TASK BRIEF: Every line from the one containing "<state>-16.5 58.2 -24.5" to the end of the listing below should be transcribed exactly, and no line outside that span should appear.

PROVIDED DATA:
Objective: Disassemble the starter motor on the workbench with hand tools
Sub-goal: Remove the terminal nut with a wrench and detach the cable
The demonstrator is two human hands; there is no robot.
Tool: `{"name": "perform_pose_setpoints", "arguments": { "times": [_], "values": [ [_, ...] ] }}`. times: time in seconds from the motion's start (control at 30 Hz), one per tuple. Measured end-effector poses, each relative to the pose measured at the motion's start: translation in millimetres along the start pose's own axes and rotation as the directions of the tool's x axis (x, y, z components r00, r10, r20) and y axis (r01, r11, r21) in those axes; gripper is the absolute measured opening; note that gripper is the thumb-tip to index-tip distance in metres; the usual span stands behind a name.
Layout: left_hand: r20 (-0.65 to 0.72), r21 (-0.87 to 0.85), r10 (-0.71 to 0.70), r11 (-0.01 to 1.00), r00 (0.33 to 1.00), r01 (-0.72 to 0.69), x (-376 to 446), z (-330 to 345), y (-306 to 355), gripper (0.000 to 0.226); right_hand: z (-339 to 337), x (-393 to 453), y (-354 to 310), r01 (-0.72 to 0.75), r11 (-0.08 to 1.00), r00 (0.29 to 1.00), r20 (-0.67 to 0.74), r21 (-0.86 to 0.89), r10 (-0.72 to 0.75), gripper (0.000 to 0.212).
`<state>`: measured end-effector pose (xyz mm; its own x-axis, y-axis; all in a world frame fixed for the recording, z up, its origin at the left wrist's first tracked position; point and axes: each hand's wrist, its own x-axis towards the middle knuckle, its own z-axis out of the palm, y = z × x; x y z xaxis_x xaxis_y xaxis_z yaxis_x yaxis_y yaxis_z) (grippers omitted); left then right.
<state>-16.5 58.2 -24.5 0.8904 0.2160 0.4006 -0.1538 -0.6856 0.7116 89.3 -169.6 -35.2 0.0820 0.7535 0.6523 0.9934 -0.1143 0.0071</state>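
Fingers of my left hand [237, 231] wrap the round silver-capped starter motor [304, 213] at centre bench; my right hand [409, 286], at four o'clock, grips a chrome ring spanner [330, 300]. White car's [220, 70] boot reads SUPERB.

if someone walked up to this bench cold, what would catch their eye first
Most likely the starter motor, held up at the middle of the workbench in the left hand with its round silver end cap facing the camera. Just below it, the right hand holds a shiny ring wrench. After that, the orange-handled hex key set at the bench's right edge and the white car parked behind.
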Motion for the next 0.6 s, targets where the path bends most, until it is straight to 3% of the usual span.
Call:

RESULT FOR THIS EXERCISE:
<state>-16.5 58.2 -24.5 0.8904 0.2160 0.4006 -0.1538 -0.6856 0.7116 89.3 -169.6 -35.2 0.0820 0.7535 0.6523 0.9934 -0.1143 0.0071</state>
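Fingers of my left hand [237, 231] wrap the round silver-capped starter motor [304, 213] at centre bench; my right hand [409, 286], at four o'clock, grips a chrome ring spanner [330, 300]. White car's [220, 70] boot reads SUPERB.

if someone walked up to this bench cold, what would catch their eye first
Most likely the starter motor, held up at the middle of the workbench in the left hand with its round silver end cap facing the camera. Just below it, the right hand holds a shiny ring wrench. After that, the orange-handled hex key set at the bench's right edge and the white car parked behind.
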Motion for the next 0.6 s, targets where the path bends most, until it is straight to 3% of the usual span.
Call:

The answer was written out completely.